Uno de los temas centrales en el cine de Todd Haynes ha sido el misterio de la configuración de la identidad. Todos sus personajes ensayan estrategias diversas en un proceso que se revela complejo e inevitablemente asediado: por la enfermedad en Safe, por la crisis de la Depresión en Mildred Pierce, por las modas artísticas en Velvet Goldmine. En Carol las restricciones a la libertad son evidentes y abren múltiples interrogantes: respecto a lo que significa ser mujer y lesbiana en un mundo represivo, respecto a las posibles grietas en las que se materializa ese deseo mal visto, respecto a los desafíos que implica ser fiel a sí misma en una sociedad que demanda etiquetas y representaciones. Por eso Carol es algo más que una historia de amor entre mujeres, es algo más que una gesta de resistencia a destinos trágicos y finales amargos.

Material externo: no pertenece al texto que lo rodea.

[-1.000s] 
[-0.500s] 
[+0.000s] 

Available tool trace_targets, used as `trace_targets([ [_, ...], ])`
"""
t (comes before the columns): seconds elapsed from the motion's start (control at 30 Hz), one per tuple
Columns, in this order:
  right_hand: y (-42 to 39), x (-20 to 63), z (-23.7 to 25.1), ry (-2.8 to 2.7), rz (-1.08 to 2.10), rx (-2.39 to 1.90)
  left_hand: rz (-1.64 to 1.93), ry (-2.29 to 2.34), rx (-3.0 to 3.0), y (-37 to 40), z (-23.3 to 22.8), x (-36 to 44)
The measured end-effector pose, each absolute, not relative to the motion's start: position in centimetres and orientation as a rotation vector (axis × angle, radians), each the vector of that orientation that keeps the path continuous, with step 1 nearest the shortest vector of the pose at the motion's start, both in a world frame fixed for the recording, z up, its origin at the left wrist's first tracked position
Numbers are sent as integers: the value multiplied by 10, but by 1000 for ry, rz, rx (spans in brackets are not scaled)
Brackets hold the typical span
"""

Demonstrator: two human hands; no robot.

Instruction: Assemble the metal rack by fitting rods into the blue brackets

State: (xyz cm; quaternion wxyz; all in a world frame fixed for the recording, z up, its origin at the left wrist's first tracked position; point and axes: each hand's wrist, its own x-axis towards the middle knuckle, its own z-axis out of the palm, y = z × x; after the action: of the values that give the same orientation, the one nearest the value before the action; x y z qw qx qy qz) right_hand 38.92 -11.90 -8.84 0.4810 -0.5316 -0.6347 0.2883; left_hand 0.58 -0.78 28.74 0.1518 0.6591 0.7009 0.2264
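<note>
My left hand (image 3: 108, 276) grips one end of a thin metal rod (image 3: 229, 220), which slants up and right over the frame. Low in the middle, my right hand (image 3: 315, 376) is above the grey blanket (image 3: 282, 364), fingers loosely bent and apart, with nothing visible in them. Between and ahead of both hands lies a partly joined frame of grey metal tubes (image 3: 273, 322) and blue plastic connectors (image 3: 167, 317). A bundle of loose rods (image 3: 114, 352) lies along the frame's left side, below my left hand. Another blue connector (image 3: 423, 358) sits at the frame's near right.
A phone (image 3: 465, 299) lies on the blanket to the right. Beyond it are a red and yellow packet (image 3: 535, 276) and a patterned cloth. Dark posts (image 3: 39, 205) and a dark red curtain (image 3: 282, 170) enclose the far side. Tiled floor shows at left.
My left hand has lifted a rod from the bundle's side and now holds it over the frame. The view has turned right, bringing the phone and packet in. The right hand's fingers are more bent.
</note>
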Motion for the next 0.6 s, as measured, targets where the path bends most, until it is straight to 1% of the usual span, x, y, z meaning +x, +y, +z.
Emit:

Todd Haynes comprende la importancia y la transitoriedad de las circunstancias históricas, comprende que los tiempos cambian y las injusticias sobreviven, que vivir un romance homosexual en los ’50 significa estar prisionero de un encierro profundo y existencial, que definir quiénes somos y qué queremos puede ser un proceso arduo y doloroso. Pero también es capaz de dar luz, tibia pero inesperada, a ese estado de eterna inconformidad que es el destino irreverente de todo deseo de libertad.